* Goal of the exercise
Give back exactly the first lines of the entries below, through the line with "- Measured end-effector".

[Saved data entries]
* * * * * * * * *

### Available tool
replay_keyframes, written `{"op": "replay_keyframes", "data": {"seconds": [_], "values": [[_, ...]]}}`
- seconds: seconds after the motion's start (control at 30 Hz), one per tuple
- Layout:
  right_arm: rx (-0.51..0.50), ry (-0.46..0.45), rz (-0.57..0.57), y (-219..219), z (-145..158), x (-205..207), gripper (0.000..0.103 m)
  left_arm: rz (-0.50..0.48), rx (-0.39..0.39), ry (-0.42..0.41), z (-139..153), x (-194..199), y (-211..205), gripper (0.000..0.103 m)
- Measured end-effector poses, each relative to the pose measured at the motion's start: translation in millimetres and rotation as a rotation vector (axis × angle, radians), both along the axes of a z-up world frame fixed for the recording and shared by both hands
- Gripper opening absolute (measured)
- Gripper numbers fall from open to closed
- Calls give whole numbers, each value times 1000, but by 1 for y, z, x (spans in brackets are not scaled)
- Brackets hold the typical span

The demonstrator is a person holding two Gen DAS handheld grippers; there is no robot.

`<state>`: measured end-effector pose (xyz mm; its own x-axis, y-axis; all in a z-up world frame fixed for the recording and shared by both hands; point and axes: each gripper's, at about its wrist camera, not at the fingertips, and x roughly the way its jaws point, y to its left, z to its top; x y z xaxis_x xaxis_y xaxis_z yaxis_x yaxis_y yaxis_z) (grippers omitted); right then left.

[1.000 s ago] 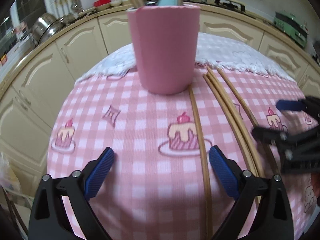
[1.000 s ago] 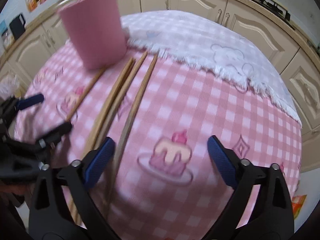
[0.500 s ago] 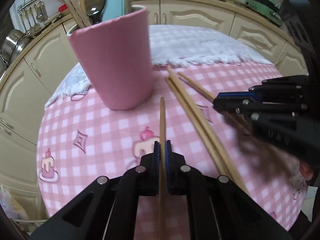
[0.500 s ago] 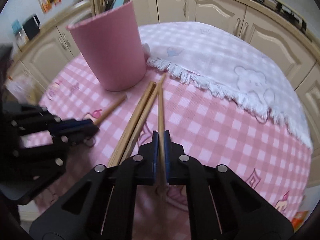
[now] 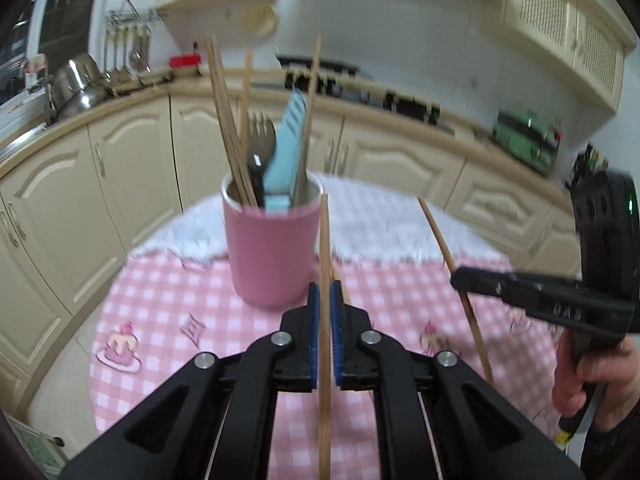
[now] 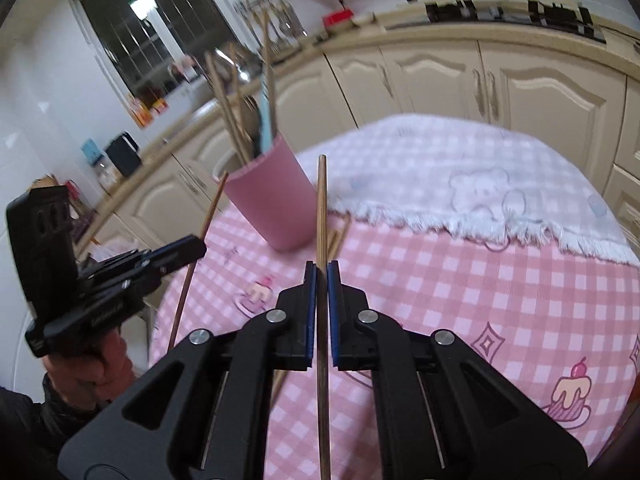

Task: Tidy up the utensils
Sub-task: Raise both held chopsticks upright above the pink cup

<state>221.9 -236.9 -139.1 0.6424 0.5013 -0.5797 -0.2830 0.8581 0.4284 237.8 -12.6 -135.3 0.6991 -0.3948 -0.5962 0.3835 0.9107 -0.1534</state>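
While blur softens the far cupboards and each chopstick's near end is cut off by the frame, both claws are clamped: the left claw (image 5: 324, 312) on one wooden chopstick (image 5: 324, 248), the right claw (image 6: 321, 292) on another (image 6: 321, 208). Half a second ago the sticks pointed low over the cloth; now both are raised, tips near the rim of the pink cup (image 5: 272, 252), which stands on the checked counter (image 5: 168, 304) holding sticks, a fork and a blue tool
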Motion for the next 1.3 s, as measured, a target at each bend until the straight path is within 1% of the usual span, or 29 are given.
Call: {"op": "replay_keyframes", "data": {"seconds": [0.03,0.13,0.33,0.5,0.67,0.8,0.9,1.03,1.23,1.3], "values": [[7,-16,4,0,4,-1,6,8,-11,-25,5,-1,1,5],[19,-54,18,0,13,-6,6,23,-29,-62,16,-2,4,5],[31,-139,42,5,33,-17,6,41,-60,-104,28,-2,13,5],[9,-209,52,11,45,-27,6,49,-73,-132,36,-2,14,5],[-47,-282,61,23,57,-42,6,53,-85,-148,41,-2,17,5],[-35,-310,60,23,65,-43,6,55,-111,-181,47,-4,20,5],[-19,-336,60,22,73,-40,6,61,-132,-225,57,-5,23,5],[-6,-384,63,26,91,-35,6,74,-157,-288,75,-1,25,5],[-4,-448,75,31,120,-22,6,88,-204,-415,105,9,29,5],[-6,-469,75,32,129,-18,6,94,-221,-444,113,13,30,5]]}}
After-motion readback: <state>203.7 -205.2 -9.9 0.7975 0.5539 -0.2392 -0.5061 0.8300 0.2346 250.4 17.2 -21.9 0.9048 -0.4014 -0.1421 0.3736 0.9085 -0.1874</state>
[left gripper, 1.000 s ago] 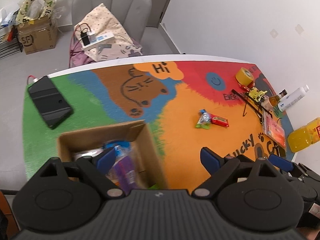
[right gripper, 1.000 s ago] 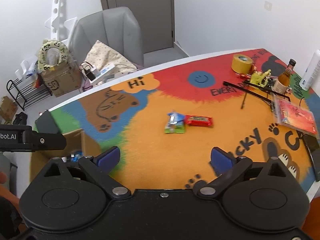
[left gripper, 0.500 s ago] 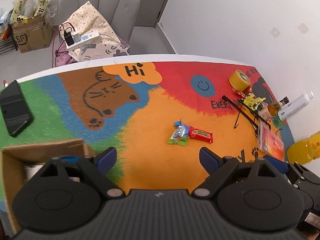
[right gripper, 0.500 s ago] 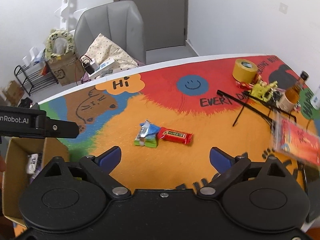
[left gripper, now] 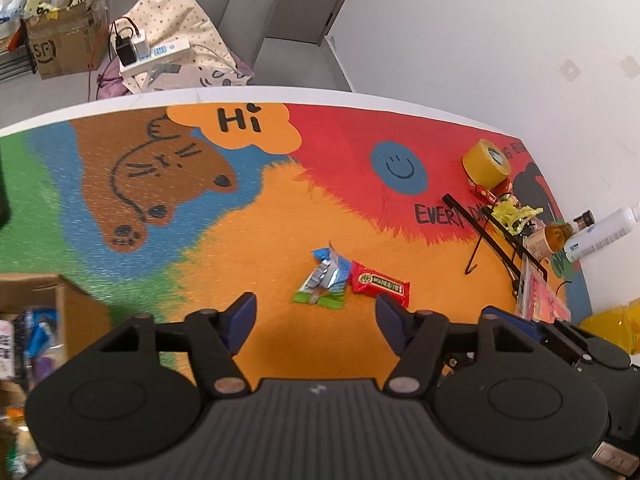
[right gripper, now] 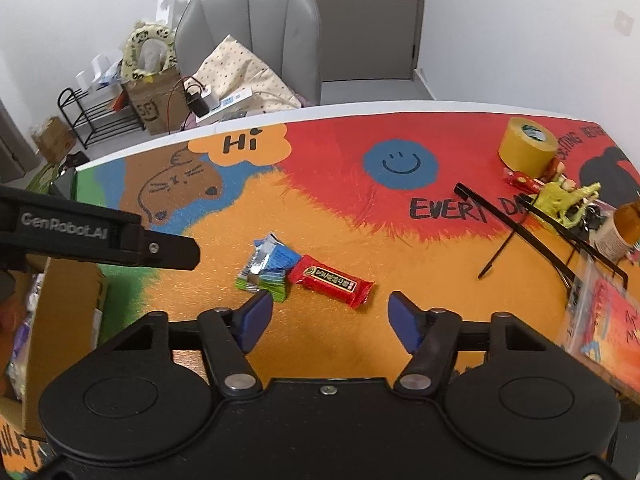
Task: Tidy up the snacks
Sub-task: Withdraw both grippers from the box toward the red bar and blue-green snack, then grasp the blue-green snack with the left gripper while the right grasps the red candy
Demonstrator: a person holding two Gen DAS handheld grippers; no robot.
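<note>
A red snack bar [left gripper: 380, 283] [right gripper: 331, 281] lies on the orange part of the colourful table mat, touching a blue-and-green snack packet [left gripper: 323, 279] [right gripper: 267, 267] on its left. My left gripper [left gripper: 314, 314] hovers just short of both snacks, its jaws closing with nothing between them. My right gripper [right gripper: 331, 314] hangs just in front of the red bar, jaws also closing on empty air. A cardboard box [left gripper: 64, 312] [right gripper: 64, 320] with several snacks inside stands at the left.
A yellow tape roll [right gripper: 527, 143], black wire hanger [right gripper: 532, 232], yellow-green toy [right gripper: 566, 198], small bottle [left gripper: 560, 232], white bottle [left gripper: 600, 236] and a red bagged book [right gripper: 608, 320] crowd the right side. A grey chair [right gripper: 252, 28] stands beyond the far edge.
Both grippers have moved right and down, from over the box toward the two snacks, which now lie close ahead. Both sets of jaws have narrowed.
</note>
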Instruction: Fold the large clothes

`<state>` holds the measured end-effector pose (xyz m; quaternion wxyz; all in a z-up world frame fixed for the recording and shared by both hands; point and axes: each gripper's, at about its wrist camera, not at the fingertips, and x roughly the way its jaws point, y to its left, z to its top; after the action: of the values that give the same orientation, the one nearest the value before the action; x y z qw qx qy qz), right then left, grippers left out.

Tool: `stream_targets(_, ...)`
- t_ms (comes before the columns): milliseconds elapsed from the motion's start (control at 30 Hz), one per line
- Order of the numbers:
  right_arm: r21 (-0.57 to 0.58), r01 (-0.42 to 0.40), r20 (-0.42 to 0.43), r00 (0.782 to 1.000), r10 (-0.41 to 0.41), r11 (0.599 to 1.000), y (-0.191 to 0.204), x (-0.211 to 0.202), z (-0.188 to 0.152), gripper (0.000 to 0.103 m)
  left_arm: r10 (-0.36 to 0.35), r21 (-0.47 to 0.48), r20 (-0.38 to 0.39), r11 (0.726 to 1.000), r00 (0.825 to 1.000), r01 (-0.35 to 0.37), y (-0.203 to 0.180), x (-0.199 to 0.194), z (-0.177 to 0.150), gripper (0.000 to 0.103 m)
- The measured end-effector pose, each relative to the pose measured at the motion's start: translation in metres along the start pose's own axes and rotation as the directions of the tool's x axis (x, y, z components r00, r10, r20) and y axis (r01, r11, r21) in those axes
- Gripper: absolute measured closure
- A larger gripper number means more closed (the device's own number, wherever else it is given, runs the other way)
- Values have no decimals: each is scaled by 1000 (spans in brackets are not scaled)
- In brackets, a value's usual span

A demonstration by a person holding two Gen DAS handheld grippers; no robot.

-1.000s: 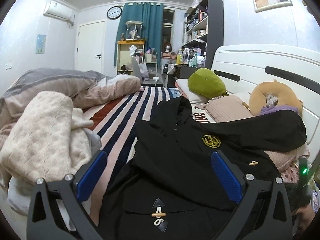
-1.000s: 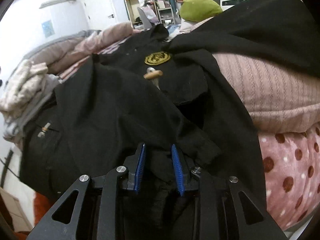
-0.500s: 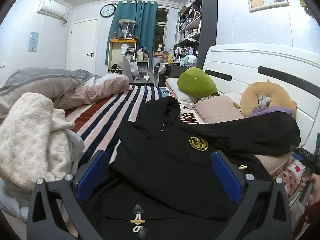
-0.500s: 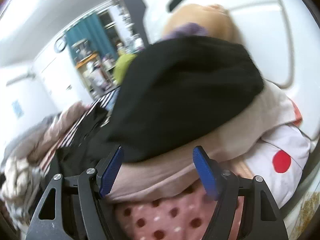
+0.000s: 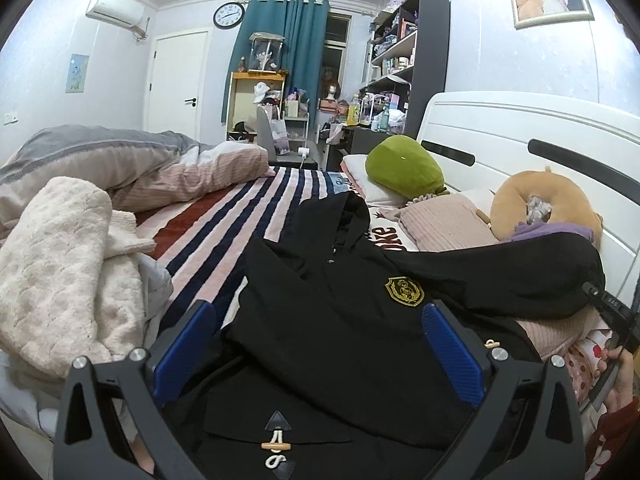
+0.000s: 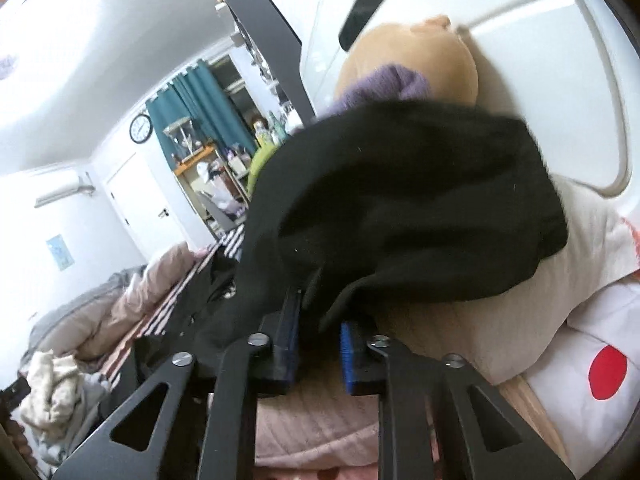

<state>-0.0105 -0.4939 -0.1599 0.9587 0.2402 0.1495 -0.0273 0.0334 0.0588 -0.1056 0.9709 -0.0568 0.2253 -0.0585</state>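
Honestly you're barely into this one: the black coat (image 5: pixel 332 344) is lying front-up across the striped bed (image 5: pixel 224 232), and one side looks flipped over the front, but that's about it for folding. The right-hand sleeve (image 5: pixel 512 280) is draped up over the pink pillow (image 5: pixel 444 228) near the headboard (image 5: pixel 520 136), so that has to come in before you can fold the body. Your right gripper (image 6: pixel 318 344) is pinched nearly closed on the sleeve edge, so you've got hold of it. Your left gripper (image 5: pixel 316 356) hovers wide open over the coat's front, holding nothing. Clutter-wise, watch the cream knit blanket (image 5: pixel 60 272) piled just left of the coat, plus the green plush (image 5: pixel 404 168) and orange neck pillow (image 5: pixel 532 208) crowding the headboard side
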Motion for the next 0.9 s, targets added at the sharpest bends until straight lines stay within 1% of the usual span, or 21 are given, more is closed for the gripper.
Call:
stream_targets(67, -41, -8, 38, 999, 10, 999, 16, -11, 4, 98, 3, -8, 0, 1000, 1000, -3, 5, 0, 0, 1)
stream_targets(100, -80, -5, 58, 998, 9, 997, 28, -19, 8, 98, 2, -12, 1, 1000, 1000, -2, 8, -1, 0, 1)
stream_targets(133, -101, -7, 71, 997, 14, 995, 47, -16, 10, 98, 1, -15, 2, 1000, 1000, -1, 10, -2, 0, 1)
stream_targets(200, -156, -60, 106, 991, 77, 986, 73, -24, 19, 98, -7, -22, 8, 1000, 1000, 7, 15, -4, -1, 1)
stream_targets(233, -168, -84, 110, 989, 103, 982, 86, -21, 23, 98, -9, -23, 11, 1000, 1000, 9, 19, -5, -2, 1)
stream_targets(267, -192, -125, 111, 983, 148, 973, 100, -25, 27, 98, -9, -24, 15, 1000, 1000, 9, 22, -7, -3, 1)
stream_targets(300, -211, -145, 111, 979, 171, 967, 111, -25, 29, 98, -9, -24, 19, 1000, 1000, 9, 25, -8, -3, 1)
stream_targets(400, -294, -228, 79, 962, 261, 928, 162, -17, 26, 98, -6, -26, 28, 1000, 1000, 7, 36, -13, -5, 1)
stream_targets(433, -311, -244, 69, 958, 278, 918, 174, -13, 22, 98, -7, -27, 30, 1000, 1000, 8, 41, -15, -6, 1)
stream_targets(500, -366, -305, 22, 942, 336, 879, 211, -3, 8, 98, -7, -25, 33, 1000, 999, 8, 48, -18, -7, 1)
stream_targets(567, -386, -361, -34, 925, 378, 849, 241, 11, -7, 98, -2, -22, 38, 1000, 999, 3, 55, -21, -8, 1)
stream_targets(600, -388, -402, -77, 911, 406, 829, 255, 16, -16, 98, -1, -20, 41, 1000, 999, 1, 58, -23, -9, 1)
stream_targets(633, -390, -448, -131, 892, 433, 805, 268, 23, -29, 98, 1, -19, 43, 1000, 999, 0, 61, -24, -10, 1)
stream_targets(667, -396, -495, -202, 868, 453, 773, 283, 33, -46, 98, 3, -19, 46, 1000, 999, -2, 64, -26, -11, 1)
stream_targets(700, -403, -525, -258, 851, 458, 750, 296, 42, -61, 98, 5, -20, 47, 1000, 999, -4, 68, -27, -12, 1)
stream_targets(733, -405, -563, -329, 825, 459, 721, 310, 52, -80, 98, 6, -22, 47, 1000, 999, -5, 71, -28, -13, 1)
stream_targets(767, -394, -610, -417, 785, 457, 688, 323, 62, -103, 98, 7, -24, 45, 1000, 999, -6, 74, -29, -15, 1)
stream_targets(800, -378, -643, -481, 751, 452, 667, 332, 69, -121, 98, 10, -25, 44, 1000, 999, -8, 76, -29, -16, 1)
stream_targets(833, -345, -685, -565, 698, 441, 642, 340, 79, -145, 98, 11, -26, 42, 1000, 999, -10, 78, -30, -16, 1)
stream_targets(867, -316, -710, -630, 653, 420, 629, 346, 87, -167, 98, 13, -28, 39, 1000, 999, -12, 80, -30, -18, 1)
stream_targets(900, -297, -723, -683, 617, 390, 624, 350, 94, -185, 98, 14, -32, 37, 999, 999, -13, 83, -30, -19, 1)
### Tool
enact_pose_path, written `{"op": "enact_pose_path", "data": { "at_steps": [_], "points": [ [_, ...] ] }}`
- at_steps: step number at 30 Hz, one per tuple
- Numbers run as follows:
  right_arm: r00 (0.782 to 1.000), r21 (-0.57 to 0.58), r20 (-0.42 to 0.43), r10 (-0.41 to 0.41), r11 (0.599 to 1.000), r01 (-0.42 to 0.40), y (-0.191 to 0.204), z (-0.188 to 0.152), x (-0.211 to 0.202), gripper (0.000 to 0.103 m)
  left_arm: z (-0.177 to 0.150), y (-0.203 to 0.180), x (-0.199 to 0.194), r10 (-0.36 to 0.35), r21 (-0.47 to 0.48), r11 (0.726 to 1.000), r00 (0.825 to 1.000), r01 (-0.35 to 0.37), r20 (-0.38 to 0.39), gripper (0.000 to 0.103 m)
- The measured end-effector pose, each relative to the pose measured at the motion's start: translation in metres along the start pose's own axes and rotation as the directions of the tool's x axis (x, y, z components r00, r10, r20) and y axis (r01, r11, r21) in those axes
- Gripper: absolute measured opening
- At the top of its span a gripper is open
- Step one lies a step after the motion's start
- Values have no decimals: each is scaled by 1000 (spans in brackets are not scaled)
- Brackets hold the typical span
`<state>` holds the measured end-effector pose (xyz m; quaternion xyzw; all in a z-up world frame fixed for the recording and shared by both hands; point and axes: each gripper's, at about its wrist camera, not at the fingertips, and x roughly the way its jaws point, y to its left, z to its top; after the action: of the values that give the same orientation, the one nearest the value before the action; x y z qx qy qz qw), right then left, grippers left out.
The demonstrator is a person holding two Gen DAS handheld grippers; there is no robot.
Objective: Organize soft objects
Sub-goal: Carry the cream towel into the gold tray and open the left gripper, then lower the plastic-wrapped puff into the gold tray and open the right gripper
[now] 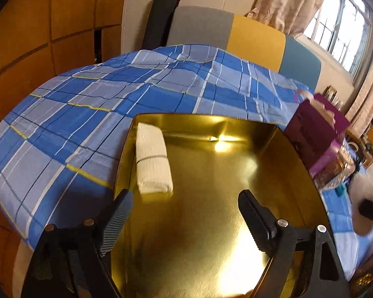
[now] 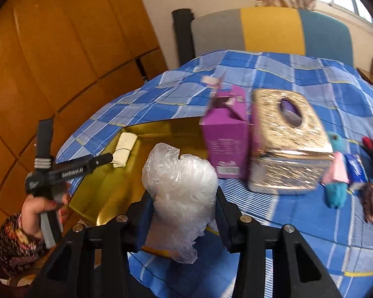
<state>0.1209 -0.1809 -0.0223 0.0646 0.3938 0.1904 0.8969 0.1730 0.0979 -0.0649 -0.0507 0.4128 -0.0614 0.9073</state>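
Blue plaid tablecloth (image 1: 87,104) beside wooden wall panels (image 1: 37,24).

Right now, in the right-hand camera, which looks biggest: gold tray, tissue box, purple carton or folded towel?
1. Gold tray, partly hidden.
2. Tissue box.
3. Purple carton; close to the tissue box, so unsure.
4. Folded towel, farther away.

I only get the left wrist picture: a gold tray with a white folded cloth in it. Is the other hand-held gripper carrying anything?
Observer: Yes, the right hand-held gripper is shut on a crumpled clear plastic bag.
Operator: What's beside that purple box?
Observer: A gold tissue box, touching its right side.
Operator: Anything else soft waiting?
Observer: A teal plush toy lies on the blue plaid cloth, right of the tissue box.
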Motion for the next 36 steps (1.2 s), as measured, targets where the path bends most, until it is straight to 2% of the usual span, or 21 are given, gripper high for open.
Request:
{"op": "enact_pose_path", "data": {
  "at_steps": [5, 9, 13, 18, 24, 26, 33, 36],
  "points": [
    [997, -4, -77, 14, 1000, -15, 20, 14, 34, 46, -10, 2, -9, 11, -28, 1000, 1000, -12, -20, 87],
    [993, -11, -113, 37, 999, -38, 39, 29, 65, 46, -18, 10, -19, 60, -61, 996, 998, -60, -6, 88],
    [991, -88, -135, 18, 996, -30, 62, 45, 100, 46, -25, 20, -26, 65, -98, 993, 998, -64, 3, 89],
    [985, -96, -175, 4, 995, -21, 77, 63, 141, 46, -28, 26, -28, 94, -101, 991, 995, -92, 17, 89],
    [972, -87, -231, -28, 996, 8, 89, 79, 186, 46, -29, 32, -27, 91, -118, 989, 996, -89, 12, 89],
    [968, -59, -249, -38, 998, 24, 88, 83, 202, 46, -29, 33, -27, 89, -124, 988, 996, -87, 11, 89],
    [961, 67, -276, 20, 998, -1, 85, 89, 237, 48, -30, 32, -27, 87, -126, 988, 996, -85, 12, 89],
    [964, 102, -263, 30, 995, -3, 83, 91, 235, 61, -31, 32, -25, 81, -129, 988, 997, -80, 6, 89]
  ]
}}
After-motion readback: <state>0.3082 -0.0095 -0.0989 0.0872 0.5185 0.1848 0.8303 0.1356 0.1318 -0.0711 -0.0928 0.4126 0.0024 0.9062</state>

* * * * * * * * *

* Answer box
### Available tool
replay_keyframes, written `{"op": "replay_keyframes", "data": {"seconds": [_], "values": [[_, ...]]}}`
- seconds: seconds after the motion's start (control at 30 Hz), one per tuple
- Layout:
  right_arm: rx (-0.51..0.50), ry (-0.46..0.45), rz (-0.57..0.57), y (-219..219), z (-145..158), x (-205..207), gripper (0.000..0.103 m)
  left_arm: rz (-0.50..0.48), rx (-0.39..0.39), ry (-0.42..0.41), z (-139..153), x (-194..199), y (-211..205), gripper (0.000..0.103 m)
- Measured end-effector poses, each relative to the pose measured at the motion's start: translation in millimetres and rotation as a rotation vector (axis × angle, radians), both along the axes of a z-up world frame fixed for the recording and shared by both hands

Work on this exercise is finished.